No matter how large or small a company is, you need to have a plan to ensure the security of its information assets. Such positioning is understood as a security program by information security experts.
A security program provides the substructure for keeping organizations at the specified security level by assessing the risks you face, deciding how you’ll diminish them, and planning for a way you’re getting to keep the safety program and practices updated.
There is a strong case for organizations to get better at protecting their own and their customers’ data from leaving the organization.
No organizations can truly say that they have no sensitive data (and the ones who say they so probably do not understand their business well enough!).

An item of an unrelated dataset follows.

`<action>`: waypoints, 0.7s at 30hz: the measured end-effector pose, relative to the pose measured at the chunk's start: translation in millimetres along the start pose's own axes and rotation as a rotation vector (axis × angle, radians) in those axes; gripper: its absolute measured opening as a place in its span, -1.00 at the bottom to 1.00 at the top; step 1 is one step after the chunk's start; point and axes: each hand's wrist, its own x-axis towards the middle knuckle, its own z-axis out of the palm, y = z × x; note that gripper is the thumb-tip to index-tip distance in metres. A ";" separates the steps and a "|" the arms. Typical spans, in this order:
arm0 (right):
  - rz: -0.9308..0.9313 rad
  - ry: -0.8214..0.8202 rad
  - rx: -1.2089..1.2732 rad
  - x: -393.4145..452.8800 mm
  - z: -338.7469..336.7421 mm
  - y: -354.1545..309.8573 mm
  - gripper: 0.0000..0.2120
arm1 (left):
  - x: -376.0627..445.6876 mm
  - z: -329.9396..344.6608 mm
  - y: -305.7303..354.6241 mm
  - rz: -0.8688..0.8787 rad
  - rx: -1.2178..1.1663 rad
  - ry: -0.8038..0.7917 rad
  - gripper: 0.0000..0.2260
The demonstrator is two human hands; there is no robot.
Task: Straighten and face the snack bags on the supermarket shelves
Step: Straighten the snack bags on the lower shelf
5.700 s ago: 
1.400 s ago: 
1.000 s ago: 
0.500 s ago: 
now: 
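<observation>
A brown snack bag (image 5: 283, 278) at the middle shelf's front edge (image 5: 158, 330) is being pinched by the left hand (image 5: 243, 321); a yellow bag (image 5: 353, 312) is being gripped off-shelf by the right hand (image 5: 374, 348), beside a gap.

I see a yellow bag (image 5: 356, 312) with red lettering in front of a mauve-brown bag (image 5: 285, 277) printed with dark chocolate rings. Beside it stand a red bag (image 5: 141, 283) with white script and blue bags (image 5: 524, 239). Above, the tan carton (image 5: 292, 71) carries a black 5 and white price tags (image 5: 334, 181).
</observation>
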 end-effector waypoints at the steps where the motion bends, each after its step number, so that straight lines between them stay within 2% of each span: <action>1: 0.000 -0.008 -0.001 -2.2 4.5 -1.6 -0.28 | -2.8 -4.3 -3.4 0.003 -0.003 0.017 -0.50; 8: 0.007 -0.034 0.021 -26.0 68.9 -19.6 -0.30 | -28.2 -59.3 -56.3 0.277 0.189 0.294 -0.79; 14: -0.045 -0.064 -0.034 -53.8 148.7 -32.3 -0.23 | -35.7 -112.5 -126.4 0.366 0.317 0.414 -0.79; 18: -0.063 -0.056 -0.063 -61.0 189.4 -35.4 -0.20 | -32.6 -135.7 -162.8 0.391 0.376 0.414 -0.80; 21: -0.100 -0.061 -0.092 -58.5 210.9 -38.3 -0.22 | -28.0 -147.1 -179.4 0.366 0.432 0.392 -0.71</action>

It is not an overstatement to say that, without DLP solutions, today’s organizations will take a high chance of having its sensitive information leaked outside the organization in the near future and that they will not even know it until it is too late to do something about it.
Furthermore, with the increasing pressure or regulatory requirements, coming from local governments (e.g. GDPR for the EU member states) or industry regulation, most, if not all, organizations will be liable for the consequence of a data breach, which often will translate into sizeable losses and damage for the next victim.
The technology to deal with the problem does exist and, in most cases, it does not even cost the moon. It is more a matter of understanding that neither the most next-gen “antivirus” nor a best-of-breed firewall is the right tool to solve the problem.
The company’s value is its data:
The key asset that a security program helps to guard is data — and therefore the value of a business is in its data. Following are the information or data that a company would want to secure at all costs:
- Product information, including designs, plans, patent applications, source code, and drawings
- Financial information, including market assessments and company’s own financial records
- Customer information, including confidential information that the company holds on behalf of customers or clients.
Failing to protect the data might result in the theft of customer’s information, legal consequences, and a loss of goodwill.
A data integrity failure might end in a computer virus being planted within the software, allowing an intruder to pass your corporate secrets on to your competitors.
Having a security program implies that you’ve found a way to moderate the risk of losing information in any of a variety of ways, and have characterized a real-life cycle for dealing with the security of information and innovation inside your company.
A healthy security program:
A decent security program gives a master plan on how you will keep your company’s information secure. It adopts a holistic strategy that depicts how all aspects of your organization are associated with the program.
A security program characterizes what information is secured and what isn’t. It examines the threats your organization faces and how you intend to alleviate them.
It shows how frequently the program will be reevaluated & updated, and when you will assess compliance with the program.
In order to protect your company’s data and to create a healthy security program, you need to have the right skills and knowledge about information security.
There is no shortage of certifications for people who want to pursue a career in information security. One of the most widely accepted and highly regarded credentials is the CompTIA Security+ SY0-501 credential.
CompTIA Security+ SY0-501 is an exam that IT professionals take worldwide in order to become certified security professionals. It evaluates the candidate’s ability to perform focal security roles.
The CompTIA Security+ SY0-501 exam tests the knowledge and skills of the candidates required to secure applications, devices, and networks; install and configure systems, perform threat analysis and respond to them using the proper alleviation procedures; and work within the limits of the set laws and strategies.